Para que el espectador se deje penetrar por la publicidad que
gobernará sus decisiones, debe sentirse el rey del planeta.
A todos nos gusta sentirnos
respetados, importantes, reconocidos y casi no nos molestan las adulaciones, la
exageración de nuestros méritos o la exaltación paroxística de cuán maravillosos
somos a pesar de nuestra indisimulada modestia.
Con esta mínima descripción de
nuestras predilecciones, los medios de comunicación hacen su tarea, trabajan
honestamente, cumplen su propósito, esto es, maximizar la audiencia para que
muchos avisadores los elijan como el medio para canalizar sus anuncios y la
rentabilidad proporcione alegría económica para todos.

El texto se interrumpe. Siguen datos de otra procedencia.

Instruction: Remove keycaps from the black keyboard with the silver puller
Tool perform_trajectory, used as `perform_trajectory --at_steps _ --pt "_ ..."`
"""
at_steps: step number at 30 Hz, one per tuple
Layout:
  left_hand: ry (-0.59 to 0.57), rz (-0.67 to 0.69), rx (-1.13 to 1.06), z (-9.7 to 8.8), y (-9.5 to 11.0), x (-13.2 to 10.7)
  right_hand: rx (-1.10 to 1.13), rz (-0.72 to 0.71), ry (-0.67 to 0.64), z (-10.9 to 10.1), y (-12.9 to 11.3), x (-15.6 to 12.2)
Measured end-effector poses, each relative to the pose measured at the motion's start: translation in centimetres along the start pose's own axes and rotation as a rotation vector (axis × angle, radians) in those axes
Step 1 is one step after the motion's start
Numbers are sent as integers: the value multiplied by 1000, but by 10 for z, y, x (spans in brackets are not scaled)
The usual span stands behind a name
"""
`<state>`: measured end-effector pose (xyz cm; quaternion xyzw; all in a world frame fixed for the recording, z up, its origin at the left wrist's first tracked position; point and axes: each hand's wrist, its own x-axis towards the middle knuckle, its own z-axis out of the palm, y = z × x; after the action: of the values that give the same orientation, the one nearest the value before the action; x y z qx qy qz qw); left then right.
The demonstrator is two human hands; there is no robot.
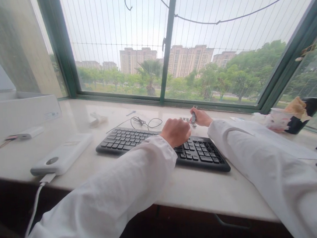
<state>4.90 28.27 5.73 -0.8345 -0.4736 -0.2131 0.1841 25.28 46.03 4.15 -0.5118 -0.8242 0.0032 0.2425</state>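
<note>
Standing in the room, I saw the person's left hand [175, 132] curled into a loose fist, its fingers tucked under and resting on the upper middle of a black keyboard [161, 150]; whether it held anything, I couldn't tell. The right hand [201, 117] was pinching a small grey metal object [193, 118], too small to identify, just past the keyboard's far edge at centre right of the frame.

A tangled black cable [145, 123] lay beyond the keyboard on the white stone sill [181, 194]. To the left sat a white power bank [61, 154], its white cable [35, 207] dropping over the edge at lower left, and a small white stick-shaped device [30, 132]. A white box [16, 113] stood at the far left. At right, a sheet of paper [288, 141] lay under the right sleeve [276, 168], with a crumpled paper cup [279, 119] beyond it. A green-framed window [169, 47] filled the upper frame.
</note>
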Motion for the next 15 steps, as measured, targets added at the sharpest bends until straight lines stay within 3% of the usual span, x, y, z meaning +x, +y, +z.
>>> perform_trajectory --at_steps 15 --pt "10 -12 0 -1 0 0 -37 37 2 3 0 0"
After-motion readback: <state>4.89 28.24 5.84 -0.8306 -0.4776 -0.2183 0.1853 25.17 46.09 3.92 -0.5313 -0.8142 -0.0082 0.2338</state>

El dinero contante y sonante
que paga este despliegue de actividades bien intencionadas es el consumidor
final, aquella persona que compra cierto jabón, que vota a cierto candidato o
que paga intereses, comisiones y demás gastos de administración por cierta
tarjeta de crédito.
Para que el consumidor final
que escucha la radio, que lee el diario o que mira la televisión se sienta
respetado debe recibir información relevante. Como su tiempo es valioso, los
medios deben decirle lo que para él es importante: crímenes, asaltos,
injusticias, violencia doméstica, epidemias de las que vamos a ver cómo
podremos salvarnos, amenazas impositivas, derrame de corrupción política con
fondos públicos, escándalos sexuales provocados por gente respetable,
influyente y particularmente envidiada por una mayoría de espectadores, rumores
que podrían convertirse en noticia de un momento a otro, otra mala acción
cometida por quien es popularmente odiado, el pronóstico del clima.
Para que el espectador se
abra a toda la información y se quede abierto para dejarse penetrar por la
publicidad que gobernará sus decisiones, debe sentirse un rey a quien sus
aduladores vasallos periodistas le pasan las novedades del día sobre cómo está
el mundo del que, por unos cuantos minutos, se siente propietario.